Kaden shook his head, cutting her off. “He didn’t. The kenta are too risky for him. He can’t bring his soldiers through the gates, which means he would have to travel alone, and it’s too easy for the Ishien to guard the island hubs. Too easy for them to set an ambush.”
“I thought the Ishien were dead,” Adare protested. “That he killed them.”
“Not all of them. It only takes one man with a flatbow to guard the whole island.”
Kegellen reeked of curiosity, but she kept quiet, letting them talk as she swept along ahead.
“The leach,” Triste suggested. “Maybe the leach helped him get back.”
Valyn frowned, considering the map inside his mind. “No one saw him during the days you were at Rassambur.”
Kaden shook his head. “It’s possible he left for Annur the moment Pyrre rescued us.”
“Why?” Triste demanded. “Why would he do that? How would he know?”
“The same way he’s known everything else,” Adare said bleakly. “The same way he knew the moment you escaped from the Spear. The same way he knew where to find you.” She stared into the darkness as they moved down the corridor, as though waiting for the kenarang himself to step from the shadows. “He’s been playing this game a long time, and he’s better at it than we are.”
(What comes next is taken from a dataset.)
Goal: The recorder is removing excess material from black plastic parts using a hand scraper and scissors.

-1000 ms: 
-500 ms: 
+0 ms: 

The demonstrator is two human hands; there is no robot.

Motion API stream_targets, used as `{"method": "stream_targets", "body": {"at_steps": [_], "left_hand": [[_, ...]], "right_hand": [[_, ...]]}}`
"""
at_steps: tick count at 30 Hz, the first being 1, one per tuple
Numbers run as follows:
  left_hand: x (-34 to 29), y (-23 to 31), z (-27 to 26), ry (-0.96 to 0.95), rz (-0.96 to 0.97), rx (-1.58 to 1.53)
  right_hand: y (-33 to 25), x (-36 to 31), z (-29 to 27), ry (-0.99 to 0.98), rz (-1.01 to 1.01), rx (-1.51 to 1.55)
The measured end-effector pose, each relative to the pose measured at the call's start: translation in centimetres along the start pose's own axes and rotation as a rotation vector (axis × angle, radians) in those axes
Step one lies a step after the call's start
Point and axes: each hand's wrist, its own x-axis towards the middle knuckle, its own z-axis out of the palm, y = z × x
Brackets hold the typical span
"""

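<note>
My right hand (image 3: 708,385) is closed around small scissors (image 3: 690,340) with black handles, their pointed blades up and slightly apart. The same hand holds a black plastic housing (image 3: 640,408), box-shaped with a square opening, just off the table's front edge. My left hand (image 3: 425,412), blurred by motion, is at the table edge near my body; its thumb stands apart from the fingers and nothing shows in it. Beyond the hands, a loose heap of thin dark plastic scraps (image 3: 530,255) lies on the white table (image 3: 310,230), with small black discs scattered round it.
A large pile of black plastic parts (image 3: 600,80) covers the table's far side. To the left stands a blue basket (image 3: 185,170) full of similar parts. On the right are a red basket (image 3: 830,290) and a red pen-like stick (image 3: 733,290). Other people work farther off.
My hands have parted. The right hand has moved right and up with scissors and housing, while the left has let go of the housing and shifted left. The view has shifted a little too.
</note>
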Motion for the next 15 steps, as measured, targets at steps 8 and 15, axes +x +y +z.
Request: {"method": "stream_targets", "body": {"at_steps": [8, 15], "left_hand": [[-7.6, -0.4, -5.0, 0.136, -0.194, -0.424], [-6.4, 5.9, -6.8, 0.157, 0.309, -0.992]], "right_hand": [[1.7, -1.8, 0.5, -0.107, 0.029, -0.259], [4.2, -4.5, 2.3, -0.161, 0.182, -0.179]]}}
“He knows where we have to go to perform the obviate, ” Kaden said. “And he has the ak’hanath .”
Adare nodded. “The one thing brings him to Annur, the second to Kegellen’s mansion.”
As they spoke, Valyn traced the path on his mental map, calculating the various rates of travel. “He’s only on foot from the Ancaz to Mo’ir. From there, all the travel is on river, lake, and canal. He can keep moving all day, all night, and the current’s in his favor. He could be here by now. Him and the leach and those ’Kent-kissing ak’hanath .”
A grim silence settled over them as they walked. Valyn had lost all sense of direction in the twisting corridors, but Kegellen continued to forge ahead, choosing a path at every fork without pausing to think.
“They will have a difficult time following,” she pointed out. “My basement is … complex, even without the gates and the guards.”
“They’re not following,” Kaden replied. “Not all of them, at least.” He pointed up at the vaulted ceiling of the stone corridor. “Most of them will be up there, on the streets, tracking us.”
Kegellen raised an eyebrow. “That would be impressive. And inconvenient.”
“Where will this let us out?” Adare asked.
“We’ve been moving east, toward your command center on the wall. The tunnels won’t get anywhere close to all the way there, but they’ll get us clear of whatever cordon the army set up around my home.”
“We need to get to the Spear,” Kaden said.
Adare shook her head. “No good. I already told you-it’s packed with il Tornja’s soldiers. Has been since they showed up in the city days ago.”
“Kettral,” Valyn said. “We get a bird to fly us to the top.”
Kaden nodded. “Good.”
“Where are the Kettral?” Kegellen asked.
“In a square just south of the wall,” Valyn replied.
“That’s unfortunate,” the woman said. “You’ll need to cover at least two miles in the streets above.”